--- TASK DIRECTIONS ---
Looking through the material below, say how many lines contain the string "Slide" and add nothing more.
★ ★ ★ ★
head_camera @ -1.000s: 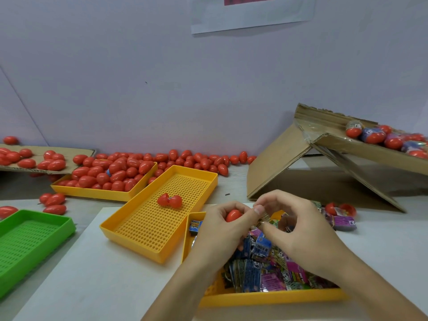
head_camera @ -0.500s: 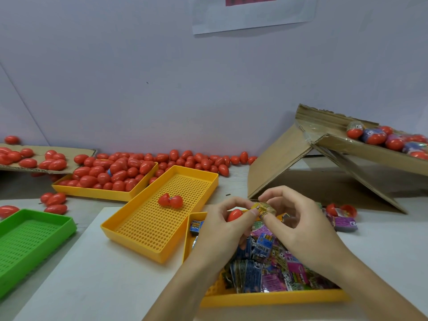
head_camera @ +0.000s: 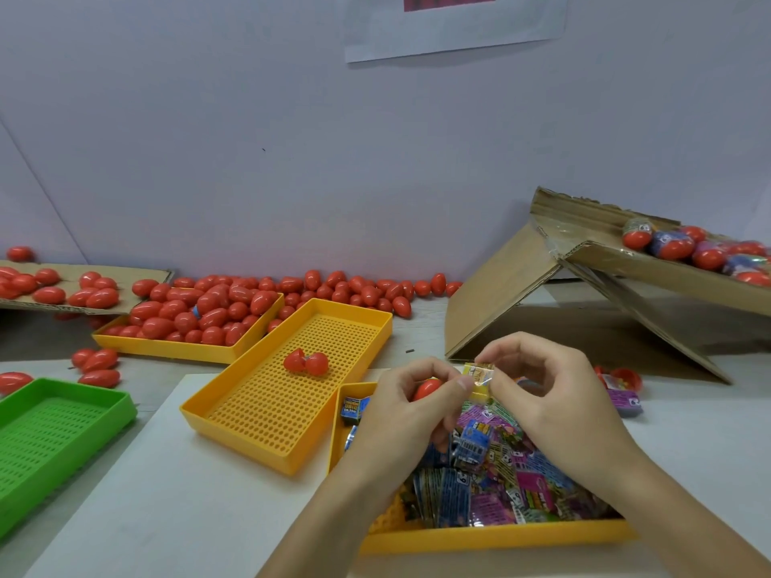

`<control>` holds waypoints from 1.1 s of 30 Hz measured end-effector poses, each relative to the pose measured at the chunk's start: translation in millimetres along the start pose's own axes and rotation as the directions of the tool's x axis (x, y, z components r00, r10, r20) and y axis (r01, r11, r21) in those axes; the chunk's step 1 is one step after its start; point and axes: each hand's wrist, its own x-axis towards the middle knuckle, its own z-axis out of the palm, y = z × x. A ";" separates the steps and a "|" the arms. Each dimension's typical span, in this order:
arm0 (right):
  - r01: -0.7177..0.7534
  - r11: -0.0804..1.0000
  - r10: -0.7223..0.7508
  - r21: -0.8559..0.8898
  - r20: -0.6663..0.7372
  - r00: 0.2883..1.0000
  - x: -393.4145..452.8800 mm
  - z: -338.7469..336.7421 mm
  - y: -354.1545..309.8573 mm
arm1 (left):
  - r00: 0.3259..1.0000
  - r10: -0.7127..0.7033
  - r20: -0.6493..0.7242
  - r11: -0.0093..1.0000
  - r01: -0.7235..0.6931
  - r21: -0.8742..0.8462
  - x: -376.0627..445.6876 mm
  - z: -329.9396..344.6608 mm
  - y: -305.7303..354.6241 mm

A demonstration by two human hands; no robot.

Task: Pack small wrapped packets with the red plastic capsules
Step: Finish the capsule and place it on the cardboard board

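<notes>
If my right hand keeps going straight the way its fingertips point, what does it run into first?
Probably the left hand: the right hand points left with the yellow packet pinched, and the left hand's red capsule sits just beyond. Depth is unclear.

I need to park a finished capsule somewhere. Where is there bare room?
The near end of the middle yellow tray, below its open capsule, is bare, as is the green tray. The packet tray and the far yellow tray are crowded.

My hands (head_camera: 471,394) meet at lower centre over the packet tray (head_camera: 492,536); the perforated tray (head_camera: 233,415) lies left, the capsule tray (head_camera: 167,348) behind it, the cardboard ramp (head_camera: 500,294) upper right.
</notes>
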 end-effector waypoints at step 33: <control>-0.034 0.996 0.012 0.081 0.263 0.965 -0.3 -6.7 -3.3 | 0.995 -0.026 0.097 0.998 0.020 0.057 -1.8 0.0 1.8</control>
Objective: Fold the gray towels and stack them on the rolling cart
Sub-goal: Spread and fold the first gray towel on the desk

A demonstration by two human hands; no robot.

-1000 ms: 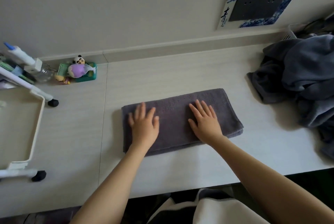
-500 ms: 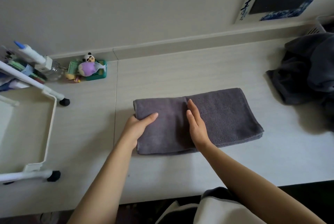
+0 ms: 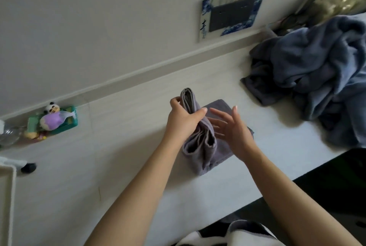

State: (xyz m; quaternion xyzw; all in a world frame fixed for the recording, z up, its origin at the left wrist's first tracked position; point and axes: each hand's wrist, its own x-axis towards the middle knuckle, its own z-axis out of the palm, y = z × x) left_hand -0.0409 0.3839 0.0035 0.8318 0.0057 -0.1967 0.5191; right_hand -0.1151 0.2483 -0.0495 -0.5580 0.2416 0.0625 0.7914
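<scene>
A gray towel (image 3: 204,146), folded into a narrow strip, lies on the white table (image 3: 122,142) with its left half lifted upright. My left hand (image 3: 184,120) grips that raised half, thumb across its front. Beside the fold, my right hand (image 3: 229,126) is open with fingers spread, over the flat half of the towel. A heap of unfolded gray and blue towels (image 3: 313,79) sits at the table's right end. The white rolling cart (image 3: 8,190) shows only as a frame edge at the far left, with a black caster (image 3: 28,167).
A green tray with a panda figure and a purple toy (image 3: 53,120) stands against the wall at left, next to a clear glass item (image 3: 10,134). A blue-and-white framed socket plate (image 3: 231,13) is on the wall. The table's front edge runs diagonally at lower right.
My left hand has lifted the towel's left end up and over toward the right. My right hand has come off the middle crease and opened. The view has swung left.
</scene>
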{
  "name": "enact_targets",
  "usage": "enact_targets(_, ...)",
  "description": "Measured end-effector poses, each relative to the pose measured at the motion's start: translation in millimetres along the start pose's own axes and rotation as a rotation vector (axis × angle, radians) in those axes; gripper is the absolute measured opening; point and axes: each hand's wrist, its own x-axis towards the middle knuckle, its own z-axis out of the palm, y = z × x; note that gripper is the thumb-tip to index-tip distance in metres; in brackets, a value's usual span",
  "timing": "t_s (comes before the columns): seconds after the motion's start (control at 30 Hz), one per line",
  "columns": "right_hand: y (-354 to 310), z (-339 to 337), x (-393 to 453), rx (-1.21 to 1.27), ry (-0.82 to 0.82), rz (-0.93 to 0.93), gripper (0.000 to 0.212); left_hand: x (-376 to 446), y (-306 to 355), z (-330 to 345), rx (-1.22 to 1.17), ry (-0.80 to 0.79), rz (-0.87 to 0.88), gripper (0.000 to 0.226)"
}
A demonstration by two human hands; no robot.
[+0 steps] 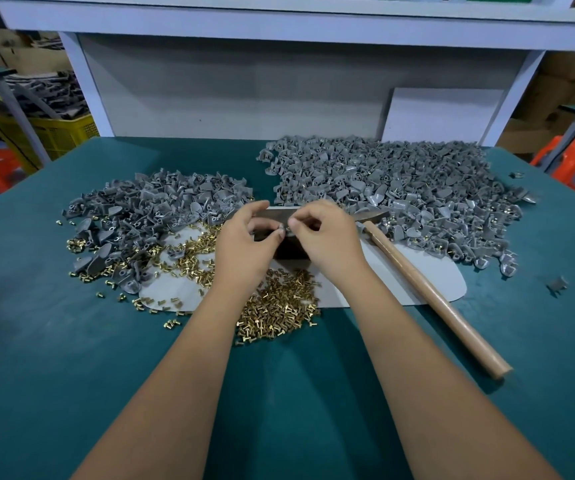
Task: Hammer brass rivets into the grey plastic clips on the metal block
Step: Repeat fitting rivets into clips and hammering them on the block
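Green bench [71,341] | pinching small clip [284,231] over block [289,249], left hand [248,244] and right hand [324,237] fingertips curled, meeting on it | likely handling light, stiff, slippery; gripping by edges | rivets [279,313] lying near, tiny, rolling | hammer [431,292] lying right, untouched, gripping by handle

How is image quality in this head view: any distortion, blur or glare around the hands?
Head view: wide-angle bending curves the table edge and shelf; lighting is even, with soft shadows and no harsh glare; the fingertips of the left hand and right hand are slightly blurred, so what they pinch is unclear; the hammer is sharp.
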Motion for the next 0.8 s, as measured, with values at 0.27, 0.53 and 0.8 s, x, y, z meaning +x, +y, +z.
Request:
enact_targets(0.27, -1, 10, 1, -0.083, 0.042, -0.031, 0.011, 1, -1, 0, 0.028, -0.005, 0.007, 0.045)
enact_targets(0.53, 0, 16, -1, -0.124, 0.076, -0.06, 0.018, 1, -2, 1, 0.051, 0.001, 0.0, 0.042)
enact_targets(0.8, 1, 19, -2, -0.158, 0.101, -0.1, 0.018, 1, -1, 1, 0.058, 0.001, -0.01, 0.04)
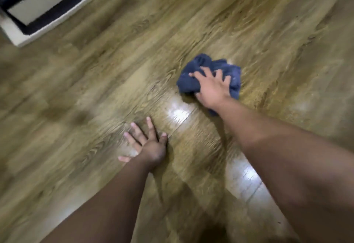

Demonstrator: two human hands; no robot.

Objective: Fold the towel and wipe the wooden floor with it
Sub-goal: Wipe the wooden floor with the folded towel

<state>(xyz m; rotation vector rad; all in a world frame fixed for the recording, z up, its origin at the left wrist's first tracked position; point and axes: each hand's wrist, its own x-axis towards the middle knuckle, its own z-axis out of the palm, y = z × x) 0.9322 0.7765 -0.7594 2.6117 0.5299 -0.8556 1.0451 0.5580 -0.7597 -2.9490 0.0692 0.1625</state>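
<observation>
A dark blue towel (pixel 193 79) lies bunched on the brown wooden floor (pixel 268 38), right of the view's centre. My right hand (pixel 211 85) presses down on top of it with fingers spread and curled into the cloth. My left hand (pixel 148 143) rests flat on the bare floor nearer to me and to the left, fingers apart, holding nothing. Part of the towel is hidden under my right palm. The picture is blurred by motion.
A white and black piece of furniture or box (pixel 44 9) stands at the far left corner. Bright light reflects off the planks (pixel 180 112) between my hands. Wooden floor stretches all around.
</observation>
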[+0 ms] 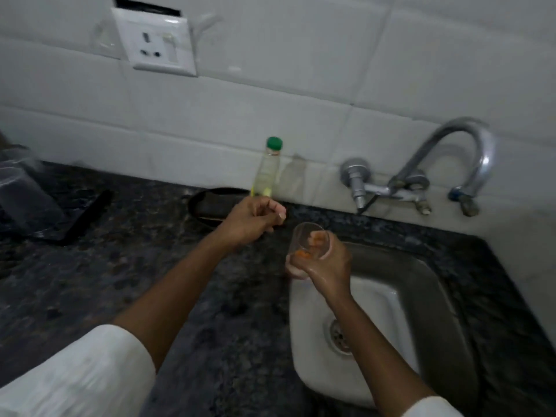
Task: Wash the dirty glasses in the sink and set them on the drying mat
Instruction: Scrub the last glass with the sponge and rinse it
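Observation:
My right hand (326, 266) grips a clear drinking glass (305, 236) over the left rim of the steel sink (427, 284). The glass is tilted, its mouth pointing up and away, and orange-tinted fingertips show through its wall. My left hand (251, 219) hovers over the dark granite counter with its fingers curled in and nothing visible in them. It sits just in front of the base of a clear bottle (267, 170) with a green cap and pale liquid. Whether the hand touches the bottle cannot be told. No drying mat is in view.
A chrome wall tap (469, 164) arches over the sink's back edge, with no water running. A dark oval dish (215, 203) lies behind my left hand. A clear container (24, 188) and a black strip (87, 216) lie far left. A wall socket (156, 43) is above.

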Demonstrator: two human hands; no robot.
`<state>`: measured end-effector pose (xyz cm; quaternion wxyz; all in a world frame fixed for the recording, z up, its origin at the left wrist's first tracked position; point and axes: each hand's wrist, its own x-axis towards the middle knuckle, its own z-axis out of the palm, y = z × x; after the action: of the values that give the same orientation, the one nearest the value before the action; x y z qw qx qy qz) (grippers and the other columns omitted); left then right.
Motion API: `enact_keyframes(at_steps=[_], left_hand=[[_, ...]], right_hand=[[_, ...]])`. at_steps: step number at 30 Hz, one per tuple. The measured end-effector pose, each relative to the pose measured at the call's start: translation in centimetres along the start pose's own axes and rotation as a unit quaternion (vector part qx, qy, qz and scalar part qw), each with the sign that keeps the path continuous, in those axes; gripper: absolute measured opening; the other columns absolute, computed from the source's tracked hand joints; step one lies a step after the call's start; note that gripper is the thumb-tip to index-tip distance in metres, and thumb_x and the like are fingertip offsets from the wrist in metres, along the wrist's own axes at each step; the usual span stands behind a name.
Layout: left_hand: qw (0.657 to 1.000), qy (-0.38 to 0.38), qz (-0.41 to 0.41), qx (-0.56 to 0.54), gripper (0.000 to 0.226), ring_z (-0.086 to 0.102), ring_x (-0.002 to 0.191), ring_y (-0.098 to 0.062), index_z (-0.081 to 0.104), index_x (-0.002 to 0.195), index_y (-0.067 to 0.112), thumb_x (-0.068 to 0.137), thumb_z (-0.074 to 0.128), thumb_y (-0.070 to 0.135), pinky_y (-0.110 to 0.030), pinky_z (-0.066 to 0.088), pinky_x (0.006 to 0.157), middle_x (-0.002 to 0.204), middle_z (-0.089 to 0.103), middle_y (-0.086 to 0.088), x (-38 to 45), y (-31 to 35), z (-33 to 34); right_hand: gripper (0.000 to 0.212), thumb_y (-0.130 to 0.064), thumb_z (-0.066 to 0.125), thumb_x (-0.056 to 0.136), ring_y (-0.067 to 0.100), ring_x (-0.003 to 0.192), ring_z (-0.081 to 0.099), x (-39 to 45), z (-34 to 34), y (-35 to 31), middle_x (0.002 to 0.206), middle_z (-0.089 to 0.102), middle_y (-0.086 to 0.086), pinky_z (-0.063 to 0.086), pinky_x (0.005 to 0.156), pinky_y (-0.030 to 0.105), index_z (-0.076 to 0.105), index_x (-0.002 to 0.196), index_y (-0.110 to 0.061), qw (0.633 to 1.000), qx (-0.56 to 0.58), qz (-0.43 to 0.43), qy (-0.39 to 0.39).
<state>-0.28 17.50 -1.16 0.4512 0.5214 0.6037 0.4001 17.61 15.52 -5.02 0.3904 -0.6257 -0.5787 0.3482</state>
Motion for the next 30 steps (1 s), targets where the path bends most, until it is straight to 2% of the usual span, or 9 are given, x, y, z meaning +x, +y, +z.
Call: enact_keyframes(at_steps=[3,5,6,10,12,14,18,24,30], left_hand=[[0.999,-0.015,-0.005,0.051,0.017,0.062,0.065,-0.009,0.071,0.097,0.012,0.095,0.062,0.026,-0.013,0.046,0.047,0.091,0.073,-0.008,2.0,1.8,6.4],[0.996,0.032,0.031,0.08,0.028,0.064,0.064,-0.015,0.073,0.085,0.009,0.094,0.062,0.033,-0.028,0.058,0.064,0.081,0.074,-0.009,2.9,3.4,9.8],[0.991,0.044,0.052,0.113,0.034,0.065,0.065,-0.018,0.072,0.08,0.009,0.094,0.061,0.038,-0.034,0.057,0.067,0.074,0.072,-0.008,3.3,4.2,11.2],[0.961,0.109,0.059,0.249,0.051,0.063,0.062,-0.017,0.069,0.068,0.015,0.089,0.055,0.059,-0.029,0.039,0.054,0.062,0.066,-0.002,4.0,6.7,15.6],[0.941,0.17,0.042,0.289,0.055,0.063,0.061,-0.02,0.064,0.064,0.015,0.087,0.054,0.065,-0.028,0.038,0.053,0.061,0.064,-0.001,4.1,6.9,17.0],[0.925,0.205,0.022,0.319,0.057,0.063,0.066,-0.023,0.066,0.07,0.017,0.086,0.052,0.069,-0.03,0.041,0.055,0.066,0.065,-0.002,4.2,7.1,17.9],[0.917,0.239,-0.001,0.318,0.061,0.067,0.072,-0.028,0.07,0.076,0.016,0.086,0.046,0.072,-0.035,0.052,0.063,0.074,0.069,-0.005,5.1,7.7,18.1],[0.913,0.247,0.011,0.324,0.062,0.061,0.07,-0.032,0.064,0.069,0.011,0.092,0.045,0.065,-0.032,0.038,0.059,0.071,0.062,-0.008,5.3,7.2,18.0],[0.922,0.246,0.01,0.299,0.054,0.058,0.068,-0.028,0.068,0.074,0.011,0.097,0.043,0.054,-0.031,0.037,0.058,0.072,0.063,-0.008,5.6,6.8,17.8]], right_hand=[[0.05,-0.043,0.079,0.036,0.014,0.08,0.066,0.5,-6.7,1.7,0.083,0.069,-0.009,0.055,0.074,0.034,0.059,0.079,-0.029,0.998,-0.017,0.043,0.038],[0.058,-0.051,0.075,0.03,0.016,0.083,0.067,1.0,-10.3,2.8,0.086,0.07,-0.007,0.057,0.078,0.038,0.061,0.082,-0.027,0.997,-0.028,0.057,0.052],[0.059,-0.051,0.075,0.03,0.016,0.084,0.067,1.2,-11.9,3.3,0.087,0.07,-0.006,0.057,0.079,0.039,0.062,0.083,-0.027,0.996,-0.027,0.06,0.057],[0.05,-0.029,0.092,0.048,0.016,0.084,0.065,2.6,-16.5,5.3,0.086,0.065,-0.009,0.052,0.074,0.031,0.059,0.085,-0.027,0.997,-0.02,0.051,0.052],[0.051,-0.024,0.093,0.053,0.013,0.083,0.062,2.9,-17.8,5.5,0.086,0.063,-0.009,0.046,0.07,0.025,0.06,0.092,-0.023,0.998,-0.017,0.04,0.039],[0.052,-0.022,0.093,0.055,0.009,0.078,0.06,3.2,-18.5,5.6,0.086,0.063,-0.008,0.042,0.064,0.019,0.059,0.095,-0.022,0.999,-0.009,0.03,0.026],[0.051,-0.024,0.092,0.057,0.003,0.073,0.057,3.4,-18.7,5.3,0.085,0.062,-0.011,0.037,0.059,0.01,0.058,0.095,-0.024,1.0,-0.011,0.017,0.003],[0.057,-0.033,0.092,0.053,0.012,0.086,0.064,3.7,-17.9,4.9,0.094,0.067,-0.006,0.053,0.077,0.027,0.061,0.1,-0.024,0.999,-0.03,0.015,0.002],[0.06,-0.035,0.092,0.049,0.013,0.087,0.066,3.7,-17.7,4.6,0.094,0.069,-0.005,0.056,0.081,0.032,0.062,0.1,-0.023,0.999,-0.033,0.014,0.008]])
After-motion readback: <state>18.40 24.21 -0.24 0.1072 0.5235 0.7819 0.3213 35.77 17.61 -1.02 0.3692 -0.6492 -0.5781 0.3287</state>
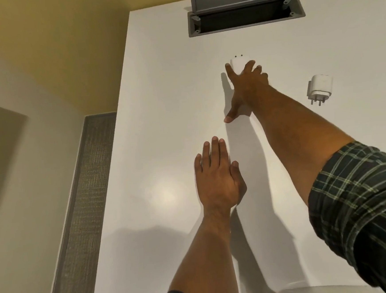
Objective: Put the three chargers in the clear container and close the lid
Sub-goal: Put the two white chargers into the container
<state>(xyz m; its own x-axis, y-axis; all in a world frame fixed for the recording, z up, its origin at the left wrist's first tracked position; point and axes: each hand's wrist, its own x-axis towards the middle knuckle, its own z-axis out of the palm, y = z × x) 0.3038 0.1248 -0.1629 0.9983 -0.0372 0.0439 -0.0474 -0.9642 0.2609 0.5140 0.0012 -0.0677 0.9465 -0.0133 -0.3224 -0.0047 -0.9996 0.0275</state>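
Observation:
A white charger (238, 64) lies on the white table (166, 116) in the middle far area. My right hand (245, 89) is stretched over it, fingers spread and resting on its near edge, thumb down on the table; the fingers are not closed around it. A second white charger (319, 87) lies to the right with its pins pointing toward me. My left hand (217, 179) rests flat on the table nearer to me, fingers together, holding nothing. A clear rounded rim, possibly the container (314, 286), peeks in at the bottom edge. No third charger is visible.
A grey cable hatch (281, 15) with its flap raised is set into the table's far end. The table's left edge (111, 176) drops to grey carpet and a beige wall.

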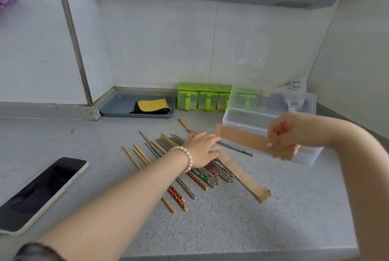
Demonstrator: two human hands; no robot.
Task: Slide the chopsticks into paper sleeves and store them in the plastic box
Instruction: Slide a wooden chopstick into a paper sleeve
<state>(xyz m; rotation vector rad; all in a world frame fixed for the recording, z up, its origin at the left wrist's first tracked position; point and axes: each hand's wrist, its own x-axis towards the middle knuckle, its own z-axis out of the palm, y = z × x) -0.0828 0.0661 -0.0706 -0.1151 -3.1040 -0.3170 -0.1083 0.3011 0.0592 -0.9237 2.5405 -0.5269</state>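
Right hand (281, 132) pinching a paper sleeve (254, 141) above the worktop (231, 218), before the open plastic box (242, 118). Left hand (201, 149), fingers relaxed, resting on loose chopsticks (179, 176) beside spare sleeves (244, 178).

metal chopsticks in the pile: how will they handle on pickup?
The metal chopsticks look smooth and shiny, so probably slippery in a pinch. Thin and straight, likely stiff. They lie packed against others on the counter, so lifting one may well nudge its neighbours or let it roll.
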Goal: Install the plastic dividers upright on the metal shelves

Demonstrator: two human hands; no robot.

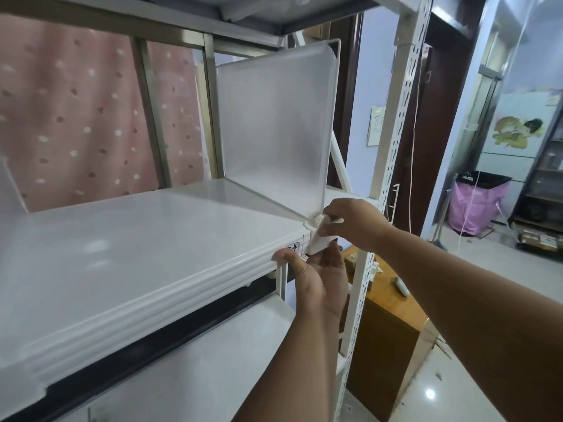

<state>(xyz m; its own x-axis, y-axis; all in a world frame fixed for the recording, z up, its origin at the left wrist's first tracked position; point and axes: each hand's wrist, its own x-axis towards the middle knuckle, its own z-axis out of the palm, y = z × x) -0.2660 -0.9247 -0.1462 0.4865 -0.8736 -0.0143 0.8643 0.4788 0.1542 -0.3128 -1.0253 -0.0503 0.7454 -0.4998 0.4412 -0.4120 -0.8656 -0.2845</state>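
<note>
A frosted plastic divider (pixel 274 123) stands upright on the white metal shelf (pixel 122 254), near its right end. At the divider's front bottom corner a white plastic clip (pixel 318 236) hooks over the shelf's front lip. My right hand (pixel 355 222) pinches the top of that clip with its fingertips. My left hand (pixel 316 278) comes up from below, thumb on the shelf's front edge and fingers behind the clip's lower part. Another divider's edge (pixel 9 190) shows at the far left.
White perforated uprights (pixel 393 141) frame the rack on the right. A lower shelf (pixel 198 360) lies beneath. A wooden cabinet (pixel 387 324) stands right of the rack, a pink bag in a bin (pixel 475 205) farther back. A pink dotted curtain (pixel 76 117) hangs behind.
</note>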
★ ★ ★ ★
--- SOLUTION FOR THIS EXERCISE ---
2